───── INPUT

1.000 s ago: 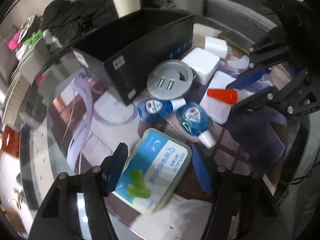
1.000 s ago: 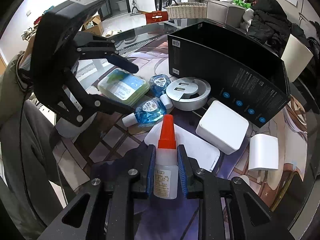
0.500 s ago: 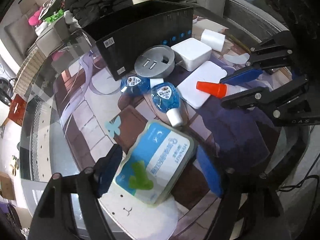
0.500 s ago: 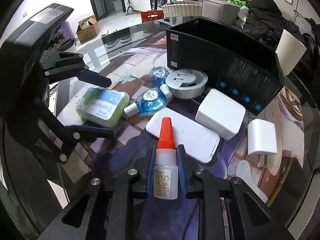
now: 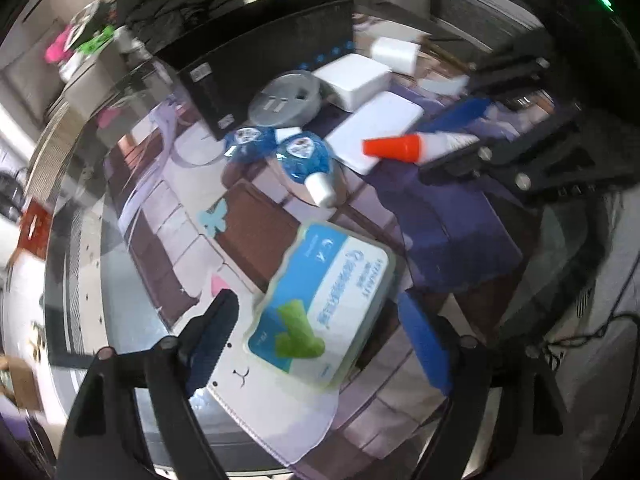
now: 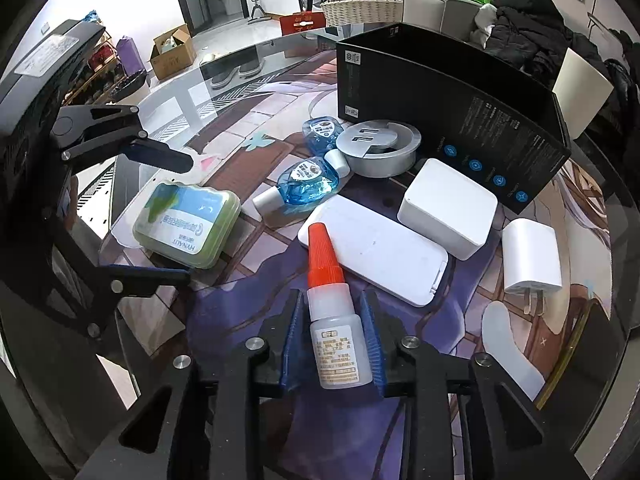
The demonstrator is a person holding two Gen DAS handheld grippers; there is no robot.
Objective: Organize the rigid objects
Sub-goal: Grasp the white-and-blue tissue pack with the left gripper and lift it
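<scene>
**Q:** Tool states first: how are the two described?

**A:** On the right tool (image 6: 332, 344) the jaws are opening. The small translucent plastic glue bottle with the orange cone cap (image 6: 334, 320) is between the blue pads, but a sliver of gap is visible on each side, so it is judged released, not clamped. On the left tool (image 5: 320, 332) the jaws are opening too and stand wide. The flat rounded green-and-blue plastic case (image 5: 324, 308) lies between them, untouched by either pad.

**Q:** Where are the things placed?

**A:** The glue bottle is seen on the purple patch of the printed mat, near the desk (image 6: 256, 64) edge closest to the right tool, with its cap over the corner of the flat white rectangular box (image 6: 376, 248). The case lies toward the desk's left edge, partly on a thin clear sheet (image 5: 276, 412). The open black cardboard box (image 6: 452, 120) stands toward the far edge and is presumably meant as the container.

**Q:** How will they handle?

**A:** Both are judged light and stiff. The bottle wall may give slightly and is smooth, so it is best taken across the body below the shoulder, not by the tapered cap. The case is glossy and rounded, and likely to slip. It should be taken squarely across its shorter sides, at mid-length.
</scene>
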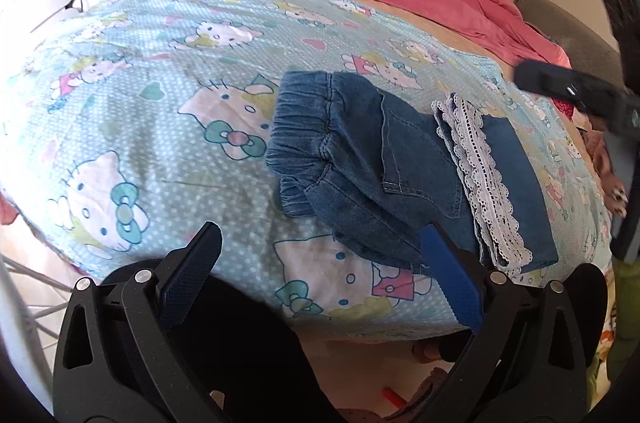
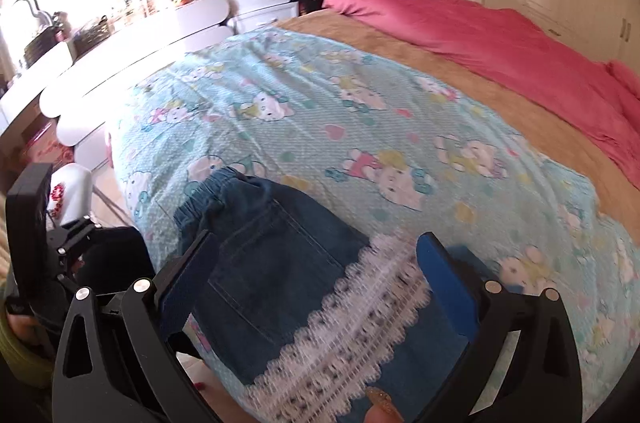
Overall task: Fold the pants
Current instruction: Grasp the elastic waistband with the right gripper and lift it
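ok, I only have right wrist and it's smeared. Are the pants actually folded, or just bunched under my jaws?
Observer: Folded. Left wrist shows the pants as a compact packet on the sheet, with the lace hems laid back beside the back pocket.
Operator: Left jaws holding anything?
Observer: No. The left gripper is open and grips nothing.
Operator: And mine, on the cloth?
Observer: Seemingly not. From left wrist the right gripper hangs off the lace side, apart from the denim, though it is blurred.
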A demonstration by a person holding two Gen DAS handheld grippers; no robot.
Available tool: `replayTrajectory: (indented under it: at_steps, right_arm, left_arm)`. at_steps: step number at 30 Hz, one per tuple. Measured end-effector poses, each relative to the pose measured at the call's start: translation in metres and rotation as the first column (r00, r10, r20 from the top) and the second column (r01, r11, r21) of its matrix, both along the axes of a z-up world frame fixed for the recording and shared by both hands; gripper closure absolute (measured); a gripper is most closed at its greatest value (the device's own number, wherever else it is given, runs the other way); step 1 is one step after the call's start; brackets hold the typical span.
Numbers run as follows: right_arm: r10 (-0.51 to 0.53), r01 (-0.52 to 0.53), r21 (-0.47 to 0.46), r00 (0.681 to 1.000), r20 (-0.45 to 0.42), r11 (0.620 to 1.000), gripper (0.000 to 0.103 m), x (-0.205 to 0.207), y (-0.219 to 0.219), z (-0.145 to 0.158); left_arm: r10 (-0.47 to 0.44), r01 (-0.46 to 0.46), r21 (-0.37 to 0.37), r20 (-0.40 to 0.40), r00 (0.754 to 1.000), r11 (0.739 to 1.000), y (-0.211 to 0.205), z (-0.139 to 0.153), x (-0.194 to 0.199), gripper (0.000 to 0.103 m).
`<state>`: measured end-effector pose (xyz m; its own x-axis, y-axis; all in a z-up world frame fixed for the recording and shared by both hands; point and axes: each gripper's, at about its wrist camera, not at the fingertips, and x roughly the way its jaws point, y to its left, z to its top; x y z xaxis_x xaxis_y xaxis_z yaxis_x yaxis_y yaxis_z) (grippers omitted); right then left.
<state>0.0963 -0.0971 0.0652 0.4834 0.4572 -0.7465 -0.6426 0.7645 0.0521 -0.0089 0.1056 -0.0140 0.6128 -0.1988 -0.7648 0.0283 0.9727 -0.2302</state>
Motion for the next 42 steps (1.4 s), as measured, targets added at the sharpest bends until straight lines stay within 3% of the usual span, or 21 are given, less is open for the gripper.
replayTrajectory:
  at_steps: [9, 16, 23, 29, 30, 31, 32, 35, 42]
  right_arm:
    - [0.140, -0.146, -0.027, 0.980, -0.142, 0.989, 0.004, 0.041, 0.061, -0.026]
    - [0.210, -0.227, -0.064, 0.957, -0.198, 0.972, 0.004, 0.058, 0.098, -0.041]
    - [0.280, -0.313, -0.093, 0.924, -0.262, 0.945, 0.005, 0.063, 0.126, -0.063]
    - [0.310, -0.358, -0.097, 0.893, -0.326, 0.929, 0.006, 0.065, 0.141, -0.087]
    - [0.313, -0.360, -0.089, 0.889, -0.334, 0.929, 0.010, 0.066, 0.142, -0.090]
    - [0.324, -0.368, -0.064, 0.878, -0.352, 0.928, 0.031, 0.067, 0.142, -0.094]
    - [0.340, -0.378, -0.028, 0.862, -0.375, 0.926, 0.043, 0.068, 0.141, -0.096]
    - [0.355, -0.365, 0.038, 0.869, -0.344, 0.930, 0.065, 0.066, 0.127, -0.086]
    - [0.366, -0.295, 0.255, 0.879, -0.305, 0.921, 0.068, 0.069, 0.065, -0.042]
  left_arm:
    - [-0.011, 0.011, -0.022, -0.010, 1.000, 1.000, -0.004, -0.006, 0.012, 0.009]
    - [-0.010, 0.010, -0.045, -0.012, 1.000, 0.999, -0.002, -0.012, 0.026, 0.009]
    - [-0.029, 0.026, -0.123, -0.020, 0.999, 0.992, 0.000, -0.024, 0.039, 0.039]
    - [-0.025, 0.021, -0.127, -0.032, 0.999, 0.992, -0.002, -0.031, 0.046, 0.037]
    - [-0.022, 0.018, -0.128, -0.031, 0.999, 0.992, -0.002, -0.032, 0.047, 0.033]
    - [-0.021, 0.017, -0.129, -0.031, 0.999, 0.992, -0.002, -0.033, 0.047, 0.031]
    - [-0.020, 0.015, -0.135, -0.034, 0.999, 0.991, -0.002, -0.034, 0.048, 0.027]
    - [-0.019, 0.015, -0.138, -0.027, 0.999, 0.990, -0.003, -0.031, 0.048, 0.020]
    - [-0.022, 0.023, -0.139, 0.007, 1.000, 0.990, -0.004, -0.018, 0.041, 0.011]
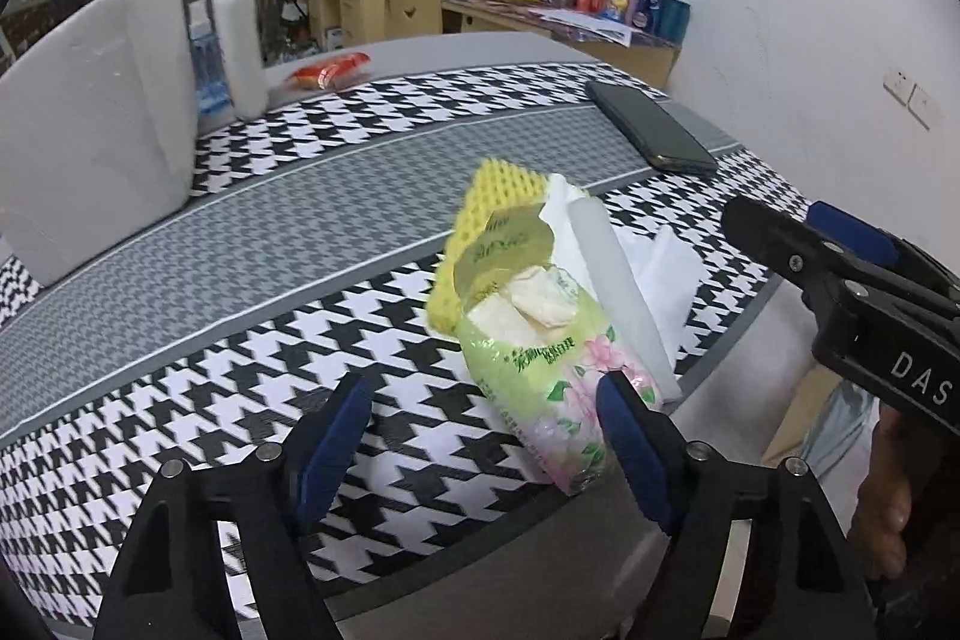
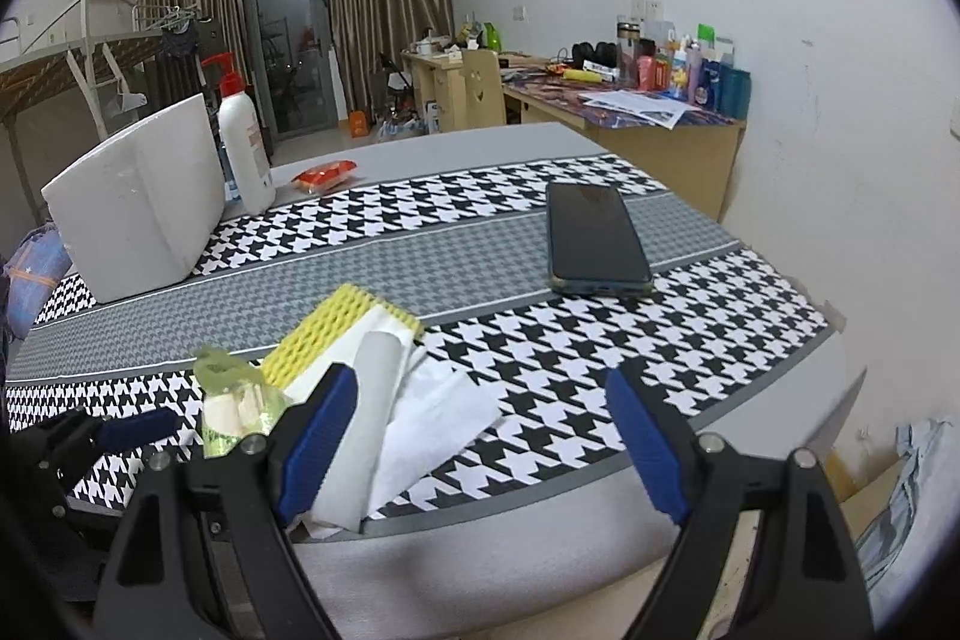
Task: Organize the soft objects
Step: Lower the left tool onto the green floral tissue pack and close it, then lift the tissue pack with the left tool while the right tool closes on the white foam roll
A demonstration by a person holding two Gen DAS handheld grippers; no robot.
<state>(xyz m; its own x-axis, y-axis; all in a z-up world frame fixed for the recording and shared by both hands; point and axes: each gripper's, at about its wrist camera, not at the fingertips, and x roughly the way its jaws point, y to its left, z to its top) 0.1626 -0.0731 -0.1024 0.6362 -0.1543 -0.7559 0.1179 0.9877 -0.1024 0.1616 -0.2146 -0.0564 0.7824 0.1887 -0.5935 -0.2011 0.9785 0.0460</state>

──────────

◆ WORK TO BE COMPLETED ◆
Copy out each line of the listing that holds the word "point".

◆ SOLUTION TO THE EXERCISE ◆
`<state>`: measured end-effector pose (xyz m; its own x-axis, y-axis; all in a z-up world frame fixed for the recording and shared by both hands; point and axes: each gripper's, at about its wrist camera, not at the fingertips, and x roughly the way its jaws point, y to its left, z to its top; x y z xaxis_x xaxis_y xaxis_z yaxis_x yaxis_y yaxis_z) (grippers omitted); right then left.
<state>(xyz m; its own x-axis, y-axis; all in a z-up world frame fixed for the recording and shared by both hands; point and axes: each gripper's, at about its wrist camera, not at the fingertips, and x roughly the way its jaws point, y to its left, z to its top) 0.1626 -0.0731 -0.1024 0.6362 -0.1543 -0.7559 0.1179 0.9877 -0.1024 0.1616 -0.2146 -0.0564 0.7824 0.1887 -0.5935 -0.2011 0.9785 0.0460</state>

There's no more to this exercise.